Brewed awakening: Severeid publishes book

Susanne Severeid’s “musings” may be hatched at her ease in Ashland coffee shops “like a dollop of cream on a pie,” but they get at gritty life questions, celebrate friendships and, with 41 columns appearing in the Tidings over the years, have prompted many readers to “get off their butt and do something different, rather than slipping into a rut of monotony.”

Her just-out book, “Mocha Musings: Reflections on Life, Love and Chance Encounters” is a charming, accessible collection of essays, starting appropriately, with her arrival in town, sitting alone in a cafe, watching a gaggle of women warmly chatting it up and realizing how she longed for that closeness, trust and friendship.

It’s touching. It’s real. Like many of her portraits of life, it’s poignantly painful, yet embraces a simple situation with honesty until the beautiful bones of it show.

She had just been through some of life’s traumas and was rebuilding a new life. She writes how the women talk about trials and joys, teasing each other, laughing, then confesses, “I watched this little group across the room for some time as I stirred my mocha, all of them so different and yet so connected and supportive of one another and I thought: I’m going to have that one day.”

And she did.

Asked her favorite stories, she says “Synching With a Slower Clock,” about visiting her 93-year old father and watching him move the lawn sprinkler and recalling camping trips with him in the High Sierra.

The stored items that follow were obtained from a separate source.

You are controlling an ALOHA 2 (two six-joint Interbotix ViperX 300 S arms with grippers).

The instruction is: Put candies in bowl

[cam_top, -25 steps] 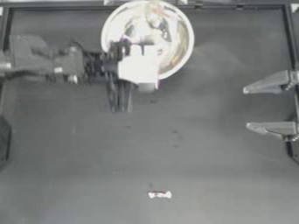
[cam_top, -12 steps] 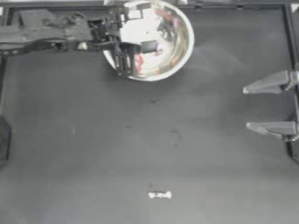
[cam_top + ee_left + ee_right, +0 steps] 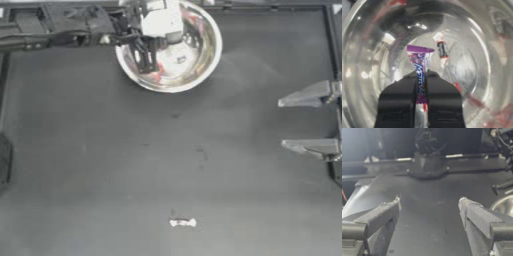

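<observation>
above the bowl (image 3: 200, 65) the left gripper (image 3: 147, 52) has swung in from beside its rim, jaws clamped on a purple-white candy (image 3: 419, 72); a release should follow. one white candy (image 3: 182, 222) lies far from the bowl; the right gripper (image 3: 304, 122) waits, jaws apart

1. The overhead picture is evenly but dimly lit; the dark table (image 3: 167, 165) looks flat grey, with faint mottling and soft edges.
2. Glare flares off the shiny bowl (image 3: 200, 65), washing its inner wall to near white, with smeared red reflections.
3. In the left wrist view the bowl's wall is blurred and streaked; the purple-white candy (image 3: 419, 67) is sharper.
4. The right wrist view is dim, its background hazy.
</observation>
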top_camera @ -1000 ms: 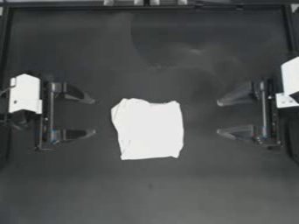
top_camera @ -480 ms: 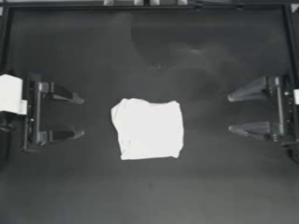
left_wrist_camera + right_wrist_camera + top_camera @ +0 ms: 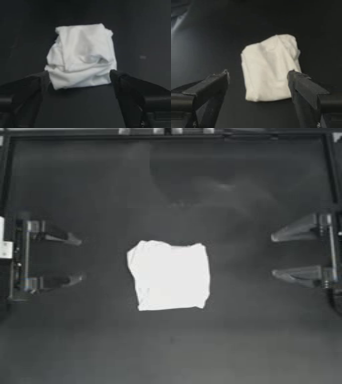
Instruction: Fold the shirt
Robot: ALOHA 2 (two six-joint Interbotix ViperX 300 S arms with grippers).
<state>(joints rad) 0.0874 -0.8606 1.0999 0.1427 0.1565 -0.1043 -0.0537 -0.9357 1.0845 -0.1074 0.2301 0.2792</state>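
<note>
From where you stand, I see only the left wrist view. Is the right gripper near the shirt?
Observer: No. The right gripper is open at the table's right side, apart from the shirt.
Operator: And my left gripper?
Observer: The left gripper is open at the left side, also clear of it.
Operator: Is the shirt folded?
Observer: From above it is a compact, roughly rectangular bundle near the middle of the table.

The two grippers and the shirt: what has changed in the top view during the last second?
Both arms drew back outward. The left gripper moved toward the left edge, the right gripper toward the right edge, both with jaws open and holding nothing. Nothing was taken hold of or let go. The shirt stayed as it was: a folded white packet lying at the middle of the table, untouched.
</note>
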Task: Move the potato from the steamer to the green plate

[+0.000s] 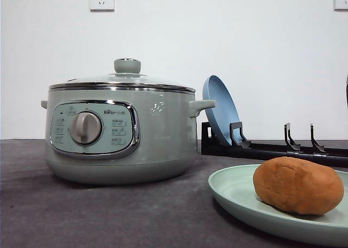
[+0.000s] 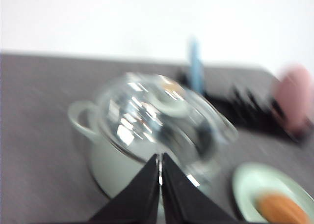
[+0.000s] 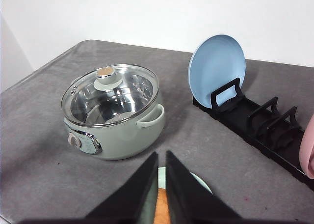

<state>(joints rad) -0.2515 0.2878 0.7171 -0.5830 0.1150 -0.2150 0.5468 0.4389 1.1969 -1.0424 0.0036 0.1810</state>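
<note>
The potato [image 1: 298,185], an orange-brown oval lump, lies on the pale green plate [image 1: 234,191] at the front right of the table. The sage-green steamer [image 1: 119,134] stands to the left with its glass lid [image 1: 122,80] on. In the blurred left wrist view my left gripper [image 2: 160,156] hangs above the steamer [image 2: 113,165], fingers together and holding nothing; the potato [image 2: 282,209] sits off to one side. My right gripper [image 3: 161,154] is high over the green plate [image 3: 198,182], with only a thin slit between its fingers, through which the potato [image 3: 162,207] shows.
A black dish rack [image 1: 272,150] runs along the back right and holds an upright blue plate [image 1: 220,109]. A pink object [image 3: 309,150] sits by the rack's far end. The grey table [image 1: 109,215] ends at a white wall.
</note>
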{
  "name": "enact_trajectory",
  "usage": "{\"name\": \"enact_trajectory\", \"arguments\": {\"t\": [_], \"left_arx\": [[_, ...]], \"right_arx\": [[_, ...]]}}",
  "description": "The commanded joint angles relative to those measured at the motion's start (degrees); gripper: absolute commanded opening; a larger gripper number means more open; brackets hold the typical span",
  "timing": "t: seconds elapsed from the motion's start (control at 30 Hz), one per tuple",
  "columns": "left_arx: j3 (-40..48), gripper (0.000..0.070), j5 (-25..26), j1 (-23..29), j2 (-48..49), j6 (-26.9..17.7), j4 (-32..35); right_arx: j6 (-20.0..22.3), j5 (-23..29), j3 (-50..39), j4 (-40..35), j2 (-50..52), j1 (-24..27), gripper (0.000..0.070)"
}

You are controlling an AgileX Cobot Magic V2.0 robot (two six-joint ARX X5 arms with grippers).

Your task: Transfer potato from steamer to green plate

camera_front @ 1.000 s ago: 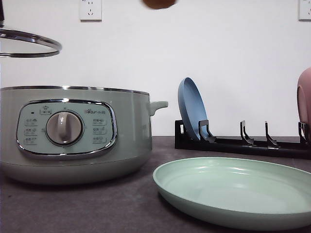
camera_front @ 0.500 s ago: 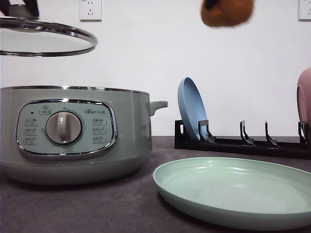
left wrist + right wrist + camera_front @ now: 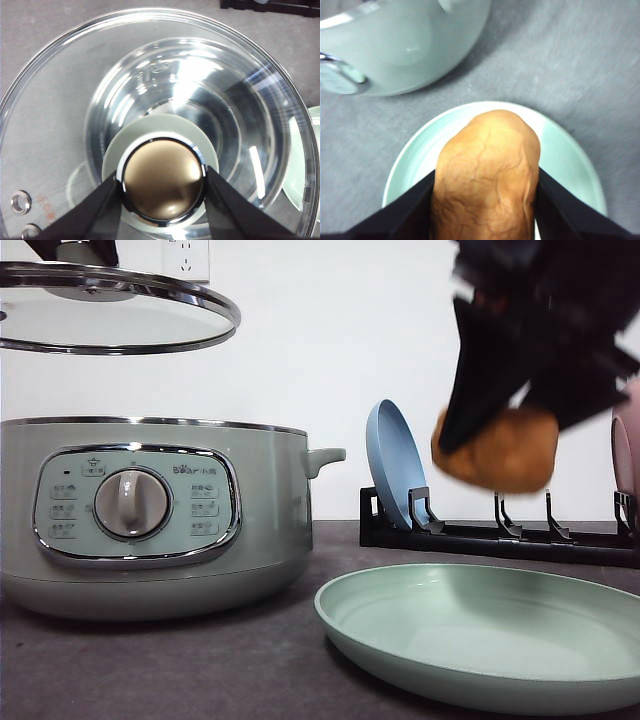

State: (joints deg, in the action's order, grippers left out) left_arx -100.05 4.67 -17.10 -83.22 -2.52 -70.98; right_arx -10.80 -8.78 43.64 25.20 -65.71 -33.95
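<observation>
- Grey matte counter (image 3: 200, 660) under a plain white wall with sockets — that is the setting.
- Right hand (image 3: 485, 200) pinches the potato (image 3: 497, 448) between its two dark fingers; it hangs in the air above the green plate (image 3: 480, 635), not touching it.
- To do this step well, I judge: lower straight down over the plate's middle, let go only once the potato is close to the surface, since a lumpy oval may roll toward the rim.
- Left hand (image 3: 162, 182) grips the knob of the glass lid (image 3: 120, 310), held above the steamer (image 3: 150, 510) — keep it level and clear.
- Behind, a blue plate (image 3: 395, 465) stands in a black rack (image 3: 500, 538).
- Hard to make out: the right hand is motion-blurred in the front view, and the steamer's inside cannot be seen from there.
</observation>
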Motion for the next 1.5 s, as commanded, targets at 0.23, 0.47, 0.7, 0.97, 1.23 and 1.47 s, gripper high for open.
{"name": "enact_trajectory", "arguments": {"t": [0.23,0.47,0.7,0.97,1.23,1.47], "left_arx": [[-1.68,0.0,0.28,-1.43,0.33,-0.7,1.79],[-1.68,0.0,0.3,-1.74,0.33,-0.7,1.81],[-1.68,0.0,0.3,-2.13,0.33,-0.68,1.68],[-1.68,0.0,0.31,-3.79,0.33,-0.7,1.7],[-1.68,0.0,0.28,-6.01,-0.47,-0.7,1.97],[-1.68,0.0,0.28,-6.65,-3.92,-0.72,3.33]], "right_arx": [[-13.58,1.04,-11.51,-14.87,-1.92,-0.42,0.0135],[-14.21,1.35,-13.34,-17.42,-4.91,-0.51,0.0229],[-14.3,1.32,-13.34,-17.43,-6.72,-1.23,0.0419],[-14.33,1.36,-13.09,-18.78,-6.4,-1.38,0.0623],[-13.49,2.74,-8.61,-16.06,-0.34,-1.36,0.0625],[-9.14,4.53,-0.6,-6.83,6.74,-1.36,0.0625]]}}
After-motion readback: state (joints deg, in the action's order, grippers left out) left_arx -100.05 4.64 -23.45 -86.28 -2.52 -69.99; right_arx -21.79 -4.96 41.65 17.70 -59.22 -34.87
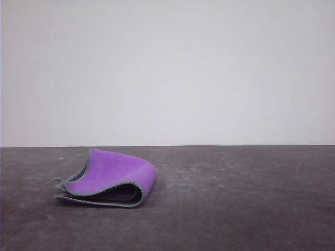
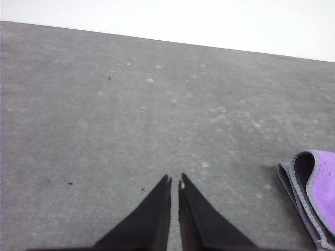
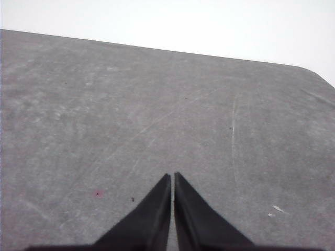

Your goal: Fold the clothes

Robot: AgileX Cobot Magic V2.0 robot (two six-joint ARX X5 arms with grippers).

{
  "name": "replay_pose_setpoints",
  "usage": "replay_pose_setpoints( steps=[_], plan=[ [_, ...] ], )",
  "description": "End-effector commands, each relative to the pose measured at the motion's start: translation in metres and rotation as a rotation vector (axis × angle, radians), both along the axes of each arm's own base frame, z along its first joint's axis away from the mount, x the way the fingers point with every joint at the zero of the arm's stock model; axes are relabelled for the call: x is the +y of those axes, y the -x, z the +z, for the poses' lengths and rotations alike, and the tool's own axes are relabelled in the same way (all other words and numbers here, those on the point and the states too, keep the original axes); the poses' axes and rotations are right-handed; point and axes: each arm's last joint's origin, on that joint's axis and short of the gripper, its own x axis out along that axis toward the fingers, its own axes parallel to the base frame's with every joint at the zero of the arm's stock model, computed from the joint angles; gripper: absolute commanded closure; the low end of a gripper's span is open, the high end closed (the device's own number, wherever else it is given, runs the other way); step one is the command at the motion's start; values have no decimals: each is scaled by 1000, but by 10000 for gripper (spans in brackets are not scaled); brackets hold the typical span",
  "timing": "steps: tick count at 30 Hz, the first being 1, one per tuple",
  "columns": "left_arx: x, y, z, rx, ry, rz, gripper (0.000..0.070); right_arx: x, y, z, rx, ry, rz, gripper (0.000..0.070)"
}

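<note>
Already the cloth (image 1: 107, 180) lay folded over on the left side of the grey worktop (image 1: 235, 198), purple face out. The left pincer (image 2: 174, 182) and right pincer (image 3: 172, 178) were both pinched almost closed, holding nothing. The top flap looked puffy and loose, so it might spring open if bumped.

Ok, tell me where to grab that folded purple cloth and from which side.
Take the cloth at its open stitched edge, on the side toward the left arm. In the front view the layers gape there, while the far right end is a rounded fold with nothing to pinch. The left gripper, shut now, looks nearest, and would need to open first.
</note>
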Motion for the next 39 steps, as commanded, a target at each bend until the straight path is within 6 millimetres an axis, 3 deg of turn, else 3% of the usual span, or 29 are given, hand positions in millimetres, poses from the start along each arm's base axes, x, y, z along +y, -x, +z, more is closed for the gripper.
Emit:
replay_pose_setpoints(
  steps=[1, 39],
  plan=[
    [0, 0, -6, 35, 0, 1, 684, 0, 0, 0, -8, -12, -1, 694],
    [0, 0, -5, 34, 0, 1, 684, 0, 0, 0, -8, -12, -1, 694]
  ],
)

Another favorite is her “For the Love of Books,” and how she needs the tactile and olfactory meshing with them while in coffee shops or airports, even needs and loves the bookmarks, one of which quotes Whitman: “Now I know the secret of the making of the best persons. It is to grow in the open air and to eat and sleep with the earth.”

Severeid got her start with a trio of guest editorials — on grief after the death of her husband, on seeing the Dalai Lama’s compassion in person — and one on our mundane and often maddening relationship with (ready?) cell phone service.

“I wanted the essays to stick around longer and have a good shelf life and be savored a bit longer,” she notes. “I write about slices of life, splinters of truth, insights into the human condition that I find illuminating and sometimes humorous, poignant and (since the 2016 election) political.”

She observes that she seems the sole female socio-political columnist in the Tidings and that matters because “You see a lot of men writing, but not a lot of women It’s important to have women’s voices because they bring something different to the table. You see all these action films with fistfights in bars, but we don’t do that. We offer a heightened sense of compassion and a different skill set for solving problems.”

Severeid has been a model, TV-radio personality, university teacher, playwright and mother of a Guatemalan boy she raised. Her play, “Late to Love” was recently produced here.

Severeid, the author of some mystery novels, self-published this one locally under her Windswept Books imprint. Others have asked her how to make a book, so she has since become a “book creation coach.”

The book’s kickoff is at noon, Sunday, Dec. 9, as part of the “Read Local, Buy Local Author Fair” at the Ashland Public Library, followed by events at 4 p.m. Thursday, Dec. 13, in the Washington Federal Community Room on Lithia Way, and then at 7 p.m. Thursday, Jan. 24, at Bloomsbury Books.

More than two dozen local authors are expected to participate in the author fair that the library, including Tidings freelance writer Maureen Flanagan Battistella, columnist Ellen Waldman (“Aging Happens”) and Haiku Corner editor Steve Dieffenbacher. Severeid is due to give a brief talk at 2 p.m. The event wraps up at 3 p.m. Dec. 9.

Severeid will be interviewed on Jefferson Public Radio’s Jefferson Exchange program at 8:30 a.m. Friday, Dec. 7, about her new book and the upcoming author fair. The program is streamed online at jeffexchange.org and broadcast at 1230 AM.